▶ [EXERCISE DESCRIPTION]: Pictures do not belong in your copy. Repeat all the other data exactly.

▶ [SUPPLIED INFORMATION]:
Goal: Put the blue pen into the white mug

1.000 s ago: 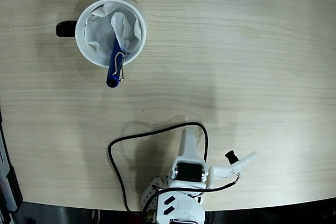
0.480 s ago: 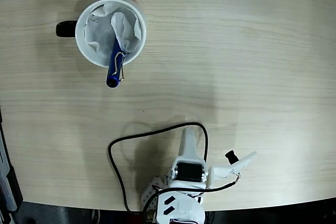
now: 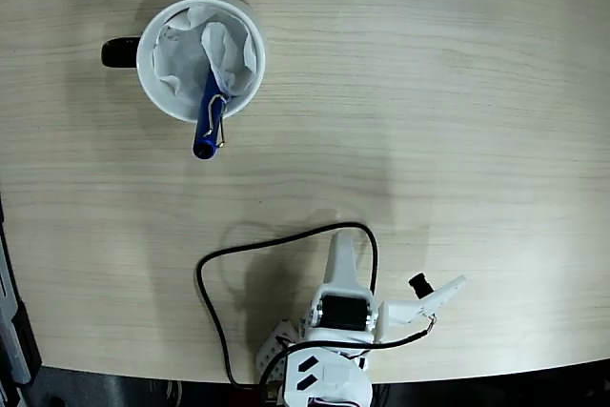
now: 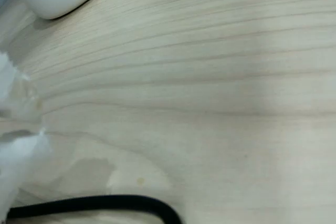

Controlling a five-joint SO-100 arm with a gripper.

▶ [SOLUTION TO THIS TASK]:
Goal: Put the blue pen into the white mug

1.000 s ago: 
0.480 s ago: 
now: 
now: 

Controlling a five-joint SO-100 arm with a gripper.

This answer has been given in full.